Strong code can and does come out of small teams, including those of
one or two people. I would recommend rather than judging a the
quality of a project by whether there is a "strong community of
developers" or how the project is financially backed, you take a few
minutes to look at the state of the source code. That isn't a deep
audit, of course, but can give you a sense for the tastes and cares
of the people behind the code. Needless to say proprietary code
which forbids such examination should be avoided, for this and other
good reasons.
When I was "leading" OpenOffice.org I proposed that students, mentored by
employed experts and who would probably be project committers (and who might be in fact
instructors at colleges and universities), learn about open source collaboration and also
programming by working on outstanding bugs and other issues brought to their attention by
their teachers and relevant project members. Other large open source projects had people
with similar ideas and some, as we did, acted on it.
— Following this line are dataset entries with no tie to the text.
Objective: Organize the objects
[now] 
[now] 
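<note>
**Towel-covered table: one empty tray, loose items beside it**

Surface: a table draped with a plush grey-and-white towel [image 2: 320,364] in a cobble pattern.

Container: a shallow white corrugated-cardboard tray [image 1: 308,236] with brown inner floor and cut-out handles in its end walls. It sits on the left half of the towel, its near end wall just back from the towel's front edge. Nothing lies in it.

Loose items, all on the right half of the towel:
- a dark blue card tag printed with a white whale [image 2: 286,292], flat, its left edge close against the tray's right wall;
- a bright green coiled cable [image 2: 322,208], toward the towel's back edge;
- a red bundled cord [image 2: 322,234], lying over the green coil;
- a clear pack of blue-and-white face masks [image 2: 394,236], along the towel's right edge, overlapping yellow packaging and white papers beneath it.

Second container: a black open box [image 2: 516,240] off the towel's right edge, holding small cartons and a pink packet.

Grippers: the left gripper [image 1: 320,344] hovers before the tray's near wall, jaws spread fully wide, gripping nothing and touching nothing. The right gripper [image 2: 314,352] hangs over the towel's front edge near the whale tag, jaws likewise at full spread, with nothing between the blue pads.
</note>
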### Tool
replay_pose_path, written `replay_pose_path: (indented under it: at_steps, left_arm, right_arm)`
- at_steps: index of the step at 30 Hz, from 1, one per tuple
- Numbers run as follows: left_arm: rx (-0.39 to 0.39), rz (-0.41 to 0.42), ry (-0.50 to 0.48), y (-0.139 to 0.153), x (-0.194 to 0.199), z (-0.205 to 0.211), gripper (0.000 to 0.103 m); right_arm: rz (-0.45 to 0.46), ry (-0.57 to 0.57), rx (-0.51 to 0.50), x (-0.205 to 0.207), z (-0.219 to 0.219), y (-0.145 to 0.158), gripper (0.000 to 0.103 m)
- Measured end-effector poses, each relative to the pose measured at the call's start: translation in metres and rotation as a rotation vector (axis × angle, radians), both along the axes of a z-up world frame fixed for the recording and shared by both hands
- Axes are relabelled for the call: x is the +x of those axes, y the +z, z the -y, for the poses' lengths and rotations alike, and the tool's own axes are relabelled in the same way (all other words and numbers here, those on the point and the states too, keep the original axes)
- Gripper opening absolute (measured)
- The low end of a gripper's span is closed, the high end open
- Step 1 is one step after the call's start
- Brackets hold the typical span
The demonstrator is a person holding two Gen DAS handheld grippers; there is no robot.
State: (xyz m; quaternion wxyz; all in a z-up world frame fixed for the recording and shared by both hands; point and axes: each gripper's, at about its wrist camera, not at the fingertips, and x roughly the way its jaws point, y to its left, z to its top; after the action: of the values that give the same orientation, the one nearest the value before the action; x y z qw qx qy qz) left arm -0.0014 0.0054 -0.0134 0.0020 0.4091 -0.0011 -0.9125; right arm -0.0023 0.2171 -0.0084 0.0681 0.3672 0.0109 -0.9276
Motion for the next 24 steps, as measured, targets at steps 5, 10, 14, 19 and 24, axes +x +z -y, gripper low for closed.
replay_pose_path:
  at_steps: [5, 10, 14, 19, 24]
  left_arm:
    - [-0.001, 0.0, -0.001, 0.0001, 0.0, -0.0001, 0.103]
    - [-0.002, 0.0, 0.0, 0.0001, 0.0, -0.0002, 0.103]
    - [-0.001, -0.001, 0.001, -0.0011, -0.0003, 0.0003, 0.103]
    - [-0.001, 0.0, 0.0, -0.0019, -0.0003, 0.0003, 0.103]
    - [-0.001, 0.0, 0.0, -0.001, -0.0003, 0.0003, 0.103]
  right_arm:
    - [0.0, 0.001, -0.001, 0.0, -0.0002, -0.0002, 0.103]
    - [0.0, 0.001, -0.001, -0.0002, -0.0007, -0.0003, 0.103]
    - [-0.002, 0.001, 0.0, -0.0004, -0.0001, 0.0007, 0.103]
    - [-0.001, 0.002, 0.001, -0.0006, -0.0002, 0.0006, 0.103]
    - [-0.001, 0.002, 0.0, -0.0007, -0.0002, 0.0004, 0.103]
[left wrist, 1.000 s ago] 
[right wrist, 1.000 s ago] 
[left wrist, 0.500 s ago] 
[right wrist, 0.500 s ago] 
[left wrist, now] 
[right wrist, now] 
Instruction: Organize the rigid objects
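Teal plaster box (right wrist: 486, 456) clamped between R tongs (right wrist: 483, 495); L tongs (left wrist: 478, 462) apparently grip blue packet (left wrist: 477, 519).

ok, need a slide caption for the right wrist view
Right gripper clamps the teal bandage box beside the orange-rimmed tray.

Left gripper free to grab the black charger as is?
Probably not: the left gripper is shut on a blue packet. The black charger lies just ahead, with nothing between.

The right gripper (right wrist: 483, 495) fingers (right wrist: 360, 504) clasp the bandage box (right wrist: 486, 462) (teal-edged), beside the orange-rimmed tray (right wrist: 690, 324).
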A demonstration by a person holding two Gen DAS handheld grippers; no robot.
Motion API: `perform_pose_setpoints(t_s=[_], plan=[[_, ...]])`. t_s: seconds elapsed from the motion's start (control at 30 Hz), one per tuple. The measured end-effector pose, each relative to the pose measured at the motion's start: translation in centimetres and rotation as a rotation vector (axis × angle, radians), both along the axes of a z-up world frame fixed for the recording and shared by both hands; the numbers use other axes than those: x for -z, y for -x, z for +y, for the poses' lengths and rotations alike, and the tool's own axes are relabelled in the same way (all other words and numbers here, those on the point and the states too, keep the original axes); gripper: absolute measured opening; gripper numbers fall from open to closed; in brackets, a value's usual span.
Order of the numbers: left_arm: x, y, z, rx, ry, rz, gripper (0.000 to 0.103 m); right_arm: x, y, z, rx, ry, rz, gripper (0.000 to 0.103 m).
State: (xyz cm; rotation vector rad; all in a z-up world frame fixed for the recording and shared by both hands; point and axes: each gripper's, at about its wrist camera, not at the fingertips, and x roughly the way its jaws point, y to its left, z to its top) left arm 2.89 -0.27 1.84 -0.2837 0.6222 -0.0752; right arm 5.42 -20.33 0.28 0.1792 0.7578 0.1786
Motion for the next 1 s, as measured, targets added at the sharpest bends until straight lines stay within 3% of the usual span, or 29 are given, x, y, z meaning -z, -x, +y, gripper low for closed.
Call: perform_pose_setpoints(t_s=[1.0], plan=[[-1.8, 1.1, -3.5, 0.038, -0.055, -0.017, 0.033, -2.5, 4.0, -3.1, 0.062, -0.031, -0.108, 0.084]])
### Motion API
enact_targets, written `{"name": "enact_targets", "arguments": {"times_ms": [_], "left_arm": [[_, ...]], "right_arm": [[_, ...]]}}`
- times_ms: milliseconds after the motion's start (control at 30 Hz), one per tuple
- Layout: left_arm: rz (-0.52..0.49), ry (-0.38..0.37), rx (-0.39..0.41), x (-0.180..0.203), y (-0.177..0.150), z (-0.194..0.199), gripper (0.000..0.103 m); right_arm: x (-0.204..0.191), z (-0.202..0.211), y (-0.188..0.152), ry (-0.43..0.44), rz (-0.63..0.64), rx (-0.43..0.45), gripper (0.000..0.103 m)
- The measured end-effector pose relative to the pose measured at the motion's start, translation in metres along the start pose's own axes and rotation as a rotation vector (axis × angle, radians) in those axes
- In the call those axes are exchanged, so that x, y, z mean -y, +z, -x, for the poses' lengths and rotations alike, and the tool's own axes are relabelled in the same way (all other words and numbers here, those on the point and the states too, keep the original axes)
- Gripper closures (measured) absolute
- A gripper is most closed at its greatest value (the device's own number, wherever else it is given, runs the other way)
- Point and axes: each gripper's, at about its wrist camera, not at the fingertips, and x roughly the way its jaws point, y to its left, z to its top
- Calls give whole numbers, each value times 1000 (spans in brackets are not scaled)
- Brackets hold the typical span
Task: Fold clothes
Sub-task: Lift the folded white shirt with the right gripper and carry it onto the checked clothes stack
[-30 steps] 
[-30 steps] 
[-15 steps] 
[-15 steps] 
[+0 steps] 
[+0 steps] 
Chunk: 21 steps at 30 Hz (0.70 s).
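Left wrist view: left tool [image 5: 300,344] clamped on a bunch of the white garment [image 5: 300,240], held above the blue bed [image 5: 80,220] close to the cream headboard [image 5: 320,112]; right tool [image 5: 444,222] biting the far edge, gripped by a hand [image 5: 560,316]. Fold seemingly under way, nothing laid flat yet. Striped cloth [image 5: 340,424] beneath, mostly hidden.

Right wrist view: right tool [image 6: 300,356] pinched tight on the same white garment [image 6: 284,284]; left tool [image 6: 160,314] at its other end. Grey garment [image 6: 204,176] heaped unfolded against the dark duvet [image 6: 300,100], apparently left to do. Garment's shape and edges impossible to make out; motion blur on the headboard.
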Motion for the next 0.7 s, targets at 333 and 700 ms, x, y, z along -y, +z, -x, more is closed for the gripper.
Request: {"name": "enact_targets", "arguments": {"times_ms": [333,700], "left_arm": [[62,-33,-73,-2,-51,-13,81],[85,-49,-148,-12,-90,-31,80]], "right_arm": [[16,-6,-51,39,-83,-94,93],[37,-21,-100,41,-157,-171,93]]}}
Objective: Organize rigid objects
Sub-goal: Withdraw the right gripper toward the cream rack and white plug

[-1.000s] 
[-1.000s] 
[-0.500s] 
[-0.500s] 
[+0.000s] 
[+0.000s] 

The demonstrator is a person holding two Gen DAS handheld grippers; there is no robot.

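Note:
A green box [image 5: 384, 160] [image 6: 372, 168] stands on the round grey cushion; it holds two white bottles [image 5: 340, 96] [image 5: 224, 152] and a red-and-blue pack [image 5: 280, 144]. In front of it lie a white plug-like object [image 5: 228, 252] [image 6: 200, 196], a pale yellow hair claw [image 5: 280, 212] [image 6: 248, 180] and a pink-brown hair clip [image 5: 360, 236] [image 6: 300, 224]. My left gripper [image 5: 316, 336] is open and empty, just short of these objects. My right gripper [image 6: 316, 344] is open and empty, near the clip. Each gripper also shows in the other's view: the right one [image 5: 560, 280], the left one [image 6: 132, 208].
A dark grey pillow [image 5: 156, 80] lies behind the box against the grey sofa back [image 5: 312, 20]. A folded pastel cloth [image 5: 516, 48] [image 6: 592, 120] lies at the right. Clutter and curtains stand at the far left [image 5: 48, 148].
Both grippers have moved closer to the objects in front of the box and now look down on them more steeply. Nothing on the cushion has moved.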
The idea is not to exploit student labour; and I am aware that a lot of
important work actually demands the attention of experts, not students. I am
also aware that many professors and teachers are indeed moving to use open
source projects' code for their classes. But more could probably be done both
to uncover and even fix flawed and hoary code and also teach students open
source collaboration techniques. (I also would mean for this to be a global
effort, not particular to any one country or region.) Thus, one element of a
solution could well be the promotion of known or suspected problem code and
architecture for student investigation. Any proposed bug fixes would have to go
through the usual (or even more than usual) protocols before inclusion into the
accepted codebases.
It sounds like you want to foster a learning environment that has the added
benefit of improving security software. But in reality I think your proposal
would create an environment for rationalizing insecurity.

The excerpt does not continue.